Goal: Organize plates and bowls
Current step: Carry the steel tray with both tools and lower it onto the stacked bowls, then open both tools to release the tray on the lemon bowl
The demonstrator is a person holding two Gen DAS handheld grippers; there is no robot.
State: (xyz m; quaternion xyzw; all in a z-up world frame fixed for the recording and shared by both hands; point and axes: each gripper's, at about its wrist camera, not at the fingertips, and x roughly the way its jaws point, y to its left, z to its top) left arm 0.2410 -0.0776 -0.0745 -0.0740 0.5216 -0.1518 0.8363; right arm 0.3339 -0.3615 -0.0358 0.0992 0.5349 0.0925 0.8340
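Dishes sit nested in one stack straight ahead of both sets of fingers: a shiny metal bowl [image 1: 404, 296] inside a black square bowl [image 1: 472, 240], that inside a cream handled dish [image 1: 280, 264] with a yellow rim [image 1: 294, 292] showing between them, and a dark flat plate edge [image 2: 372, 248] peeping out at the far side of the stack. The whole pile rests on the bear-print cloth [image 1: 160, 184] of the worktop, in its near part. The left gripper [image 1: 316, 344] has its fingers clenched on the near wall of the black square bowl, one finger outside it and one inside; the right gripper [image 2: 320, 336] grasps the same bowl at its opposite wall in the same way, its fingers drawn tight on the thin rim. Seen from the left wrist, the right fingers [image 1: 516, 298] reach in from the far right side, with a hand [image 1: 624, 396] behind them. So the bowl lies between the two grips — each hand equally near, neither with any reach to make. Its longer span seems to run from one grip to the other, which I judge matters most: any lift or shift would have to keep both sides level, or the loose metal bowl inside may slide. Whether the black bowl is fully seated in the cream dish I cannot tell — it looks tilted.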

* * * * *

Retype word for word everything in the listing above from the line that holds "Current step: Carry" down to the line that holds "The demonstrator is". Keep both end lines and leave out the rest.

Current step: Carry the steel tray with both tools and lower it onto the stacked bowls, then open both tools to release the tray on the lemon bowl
The demonstrator is a person holding two Gen DAS handheld grippers; there is no robot.

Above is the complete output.